NAME

svnfiltereddump - extracts parts from Subversion repositories

SYNOPSIS

svnfiltereddump [OPTIONS] SOURCE-REPO PATH ... \e
  | svnadmin load ...
svnfiltereddump [OPTIONS] SOURCE-REPO --include-file FILE ... \e
  | svnadmin load ...

DESCRIPTION

The svnfiltereddump tool is meant to extract portions of repositories of the Subversion source control system. It's output can be loaded with Subversion's svnadmin load command into a new Subversion repository. The source repository must be given on the command line. A list of paths to extract may given on command line or in one or more input file(s). It is also possible to skip the revision history before a given starting revision.

OPTIONS

-h, --help Shows the usage and help text and exits.

--include-file=FILE Read paths to include from given file.

--exclude=PATH Exclude given path during filtering.

--exclude-file=FILE Read paths to exclude from given file.

--keep-empty-revs Copy revisions even if they have no effect on included paths at all. Without this option the command operates similar to svndumpfilter with the --drop-empty-revs option.

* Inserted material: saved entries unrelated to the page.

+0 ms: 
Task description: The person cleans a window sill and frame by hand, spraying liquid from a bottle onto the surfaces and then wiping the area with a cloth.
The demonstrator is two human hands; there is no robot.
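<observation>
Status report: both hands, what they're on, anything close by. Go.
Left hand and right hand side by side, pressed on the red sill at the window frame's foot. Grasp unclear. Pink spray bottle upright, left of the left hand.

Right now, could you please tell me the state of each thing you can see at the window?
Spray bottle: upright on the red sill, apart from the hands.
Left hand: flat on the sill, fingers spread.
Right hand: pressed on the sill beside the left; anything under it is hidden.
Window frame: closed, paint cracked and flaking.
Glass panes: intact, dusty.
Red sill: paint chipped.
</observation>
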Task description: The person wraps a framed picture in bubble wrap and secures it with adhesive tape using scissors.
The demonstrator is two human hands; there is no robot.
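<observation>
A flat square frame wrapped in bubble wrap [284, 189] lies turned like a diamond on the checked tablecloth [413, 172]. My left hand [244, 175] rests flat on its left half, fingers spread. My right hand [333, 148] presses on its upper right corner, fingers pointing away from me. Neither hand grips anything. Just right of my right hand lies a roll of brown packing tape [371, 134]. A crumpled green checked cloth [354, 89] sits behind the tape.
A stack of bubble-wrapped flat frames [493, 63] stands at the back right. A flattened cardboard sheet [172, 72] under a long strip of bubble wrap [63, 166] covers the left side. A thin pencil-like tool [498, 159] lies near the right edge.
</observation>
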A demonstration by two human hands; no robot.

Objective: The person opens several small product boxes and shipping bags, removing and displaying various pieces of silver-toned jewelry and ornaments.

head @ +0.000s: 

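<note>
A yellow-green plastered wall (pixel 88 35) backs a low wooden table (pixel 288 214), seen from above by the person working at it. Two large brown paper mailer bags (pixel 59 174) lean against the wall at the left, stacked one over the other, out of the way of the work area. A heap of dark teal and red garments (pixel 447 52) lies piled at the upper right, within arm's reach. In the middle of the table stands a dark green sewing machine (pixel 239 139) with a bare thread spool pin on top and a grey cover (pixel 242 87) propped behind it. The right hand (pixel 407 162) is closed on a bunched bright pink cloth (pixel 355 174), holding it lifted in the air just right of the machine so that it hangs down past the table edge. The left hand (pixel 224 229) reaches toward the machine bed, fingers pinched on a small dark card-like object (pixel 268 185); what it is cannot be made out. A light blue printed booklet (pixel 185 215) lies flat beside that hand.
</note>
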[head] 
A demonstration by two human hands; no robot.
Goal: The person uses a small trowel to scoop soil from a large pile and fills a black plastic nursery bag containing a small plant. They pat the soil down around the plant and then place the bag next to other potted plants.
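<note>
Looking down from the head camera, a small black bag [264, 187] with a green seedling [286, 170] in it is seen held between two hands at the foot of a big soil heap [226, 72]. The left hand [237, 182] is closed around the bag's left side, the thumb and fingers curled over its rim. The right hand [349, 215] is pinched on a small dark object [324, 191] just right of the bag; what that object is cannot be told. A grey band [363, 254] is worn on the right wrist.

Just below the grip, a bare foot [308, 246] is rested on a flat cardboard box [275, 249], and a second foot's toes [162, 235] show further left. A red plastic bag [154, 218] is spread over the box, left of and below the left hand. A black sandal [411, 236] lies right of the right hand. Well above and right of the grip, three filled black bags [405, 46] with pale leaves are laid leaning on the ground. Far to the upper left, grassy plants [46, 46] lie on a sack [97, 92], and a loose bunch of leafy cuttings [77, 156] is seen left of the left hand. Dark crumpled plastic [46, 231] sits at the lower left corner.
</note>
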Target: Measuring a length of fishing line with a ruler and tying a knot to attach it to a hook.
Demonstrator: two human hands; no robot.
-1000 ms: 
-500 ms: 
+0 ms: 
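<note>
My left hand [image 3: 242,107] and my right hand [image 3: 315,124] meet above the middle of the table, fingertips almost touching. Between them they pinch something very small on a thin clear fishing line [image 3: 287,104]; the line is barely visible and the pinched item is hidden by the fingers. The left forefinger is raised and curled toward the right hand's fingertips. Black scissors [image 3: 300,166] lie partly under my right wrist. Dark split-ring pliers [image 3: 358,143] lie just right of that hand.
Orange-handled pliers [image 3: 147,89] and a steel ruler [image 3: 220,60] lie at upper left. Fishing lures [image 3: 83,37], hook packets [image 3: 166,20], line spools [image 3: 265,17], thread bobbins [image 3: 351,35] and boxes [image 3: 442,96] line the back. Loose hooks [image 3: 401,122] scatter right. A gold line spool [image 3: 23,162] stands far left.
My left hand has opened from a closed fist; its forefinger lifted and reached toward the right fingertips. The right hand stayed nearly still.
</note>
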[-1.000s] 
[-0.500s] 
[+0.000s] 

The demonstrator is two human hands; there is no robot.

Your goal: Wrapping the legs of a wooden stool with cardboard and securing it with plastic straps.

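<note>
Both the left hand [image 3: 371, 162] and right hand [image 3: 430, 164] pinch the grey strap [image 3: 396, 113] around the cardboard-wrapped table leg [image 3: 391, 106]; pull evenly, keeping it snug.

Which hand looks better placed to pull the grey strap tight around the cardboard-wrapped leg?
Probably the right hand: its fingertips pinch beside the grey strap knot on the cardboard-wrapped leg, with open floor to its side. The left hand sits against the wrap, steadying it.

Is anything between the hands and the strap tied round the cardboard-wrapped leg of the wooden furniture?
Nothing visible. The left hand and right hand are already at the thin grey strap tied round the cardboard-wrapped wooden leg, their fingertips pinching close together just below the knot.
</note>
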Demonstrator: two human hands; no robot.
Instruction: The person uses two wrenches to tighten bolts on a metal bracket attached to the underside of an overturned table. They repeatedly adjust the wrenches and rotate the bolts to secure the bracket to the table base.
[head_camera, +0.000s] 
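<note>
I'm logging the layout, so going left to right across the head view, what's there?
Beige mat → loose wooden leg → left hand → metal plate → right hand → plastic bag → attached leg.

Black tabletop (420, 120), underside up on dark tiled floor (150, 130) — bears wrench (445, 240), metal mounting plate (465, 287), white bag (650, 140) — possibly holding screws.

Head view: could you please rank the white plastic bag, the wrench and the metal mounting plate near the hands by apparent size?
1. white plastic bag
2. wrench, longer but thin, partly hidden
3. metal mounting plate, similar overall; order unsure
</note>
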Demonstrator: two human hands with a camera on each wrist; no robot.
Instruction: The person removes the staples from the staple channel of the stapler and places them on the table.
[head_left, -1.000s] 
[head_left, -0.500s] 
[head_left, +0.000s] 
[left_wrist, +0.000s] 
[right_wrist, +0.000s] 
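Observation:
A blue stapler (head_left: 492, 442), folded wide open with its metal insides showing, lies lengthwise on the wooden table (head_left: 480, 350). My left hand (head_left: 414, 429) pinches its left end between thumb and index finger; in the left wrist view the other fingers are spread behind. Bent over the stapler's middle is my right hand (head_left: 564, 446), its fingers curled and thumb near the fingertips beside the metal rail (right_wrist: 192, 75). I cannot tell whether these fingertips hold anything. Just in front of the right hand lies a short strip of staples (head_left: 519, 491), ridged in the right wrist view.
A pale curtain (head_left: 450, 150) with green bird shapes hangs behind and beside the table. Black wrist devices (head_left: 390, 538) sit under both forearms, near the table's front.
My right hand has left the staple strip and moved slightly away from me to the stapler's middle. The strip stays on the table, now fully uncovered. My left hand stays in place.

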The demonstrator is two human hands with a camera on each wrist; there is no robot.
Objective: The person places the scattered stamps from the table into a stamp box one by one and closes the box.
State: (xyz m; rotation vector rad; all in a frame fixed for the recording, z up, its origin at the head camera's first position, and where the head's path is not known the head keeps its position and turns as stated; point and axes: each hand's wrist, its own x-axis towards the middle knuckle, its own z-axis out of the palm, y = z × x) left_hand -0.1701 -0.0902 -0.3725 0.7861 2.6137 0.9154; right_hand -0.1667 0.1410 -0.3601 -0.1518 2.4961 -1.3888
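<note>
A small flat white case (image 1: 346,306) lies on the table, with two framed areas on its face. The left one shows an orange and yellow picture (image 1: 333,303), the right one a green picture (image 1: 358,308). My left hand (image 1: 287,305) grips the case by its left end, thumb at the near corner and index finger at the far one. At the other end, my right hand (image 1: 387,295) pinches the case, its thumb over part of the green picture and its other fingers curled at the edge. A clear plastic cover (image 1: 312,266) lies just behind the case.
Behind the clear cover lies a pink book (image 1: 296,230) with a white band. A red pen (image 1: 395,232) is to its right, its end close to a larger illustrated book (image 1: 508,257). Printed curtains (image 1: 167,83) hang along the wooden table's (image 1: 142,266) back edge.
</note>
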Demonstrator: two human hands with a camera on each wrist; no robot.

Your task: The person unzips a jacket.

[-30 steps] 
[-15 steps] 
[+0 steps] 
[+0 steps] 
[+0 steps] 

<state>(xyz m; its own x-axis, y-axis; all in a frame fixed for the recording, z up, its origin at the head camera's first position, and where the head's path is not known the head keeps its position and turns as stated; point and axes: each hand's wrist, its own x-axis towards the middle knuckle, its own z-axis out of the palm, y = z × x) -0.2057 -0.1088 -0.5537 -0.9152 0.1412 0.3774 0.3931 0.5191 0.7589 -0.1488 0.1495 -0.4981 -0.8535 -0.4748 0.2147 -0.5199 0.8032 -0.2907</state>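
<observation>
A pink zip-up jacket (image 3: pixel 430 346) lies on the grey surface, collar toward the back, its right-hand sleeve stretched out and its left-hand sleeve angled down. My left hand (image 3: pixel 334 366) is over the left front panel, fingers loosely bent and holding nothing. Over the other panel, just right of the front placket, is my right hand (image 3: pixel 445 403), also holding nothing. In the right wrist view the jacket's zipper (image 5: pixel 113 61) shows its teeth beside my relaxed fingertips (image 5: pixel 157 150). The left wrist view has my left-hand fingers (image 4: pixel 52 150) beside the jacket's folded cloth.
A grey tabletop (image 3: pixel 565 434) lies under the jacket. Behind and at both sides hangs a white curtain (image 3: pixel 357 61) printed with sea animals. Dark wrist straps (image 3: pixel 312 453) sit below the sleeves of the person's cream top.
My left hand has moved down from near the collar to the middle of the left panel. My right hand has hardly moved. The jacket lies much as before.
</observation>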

--start-rev=NUMBER Squash the revision history below the given revision. Generate a artificial first revision with represents the given revision. If you use this option you should exclude tags and branches referring to the old revisions too. Otherwise your new repository may get huge because every tag or branch based on obsolete revisions will be included as full copy. Consider to use the --drop-old-tags-and-branches option.

--no-extra-mkdirs By default the first revision dumped will include nodes to create the parent directories of the extracted directories. Most of the time this fine. However loading such a dump into a repository, which is not empty may fail because one of the directories exists already. If that happens use this flag to disable this feature. However with is option you are responsible to create all the needed parent directories in the target repository.

--drop-old-tags-and-branches Use this option with the --start-rev option. Automatically exclude all tags and branches, which are based on a revision older than the given start revision. Please note that tagging and branching in Subversion is done by convention. So this feature is just a heuristics, which may fail in a number of ways. The directories excluded are reported and should be checked carefully.

--tag-or-branch-dir=NAME Use this option with --drop-old-tags-and-branches. By default directories called tags and branches are assumed to contain tags and branches. You may overwrite the list by giving one or more of this options. If at least one --tag-or-branch-dir option is given you always start with an empty list. E.g if you just run with ´--tag-or-branch-dir=branches´ directories called ´tags´ are no longer considered by the --drop-old-tags-and-branches option.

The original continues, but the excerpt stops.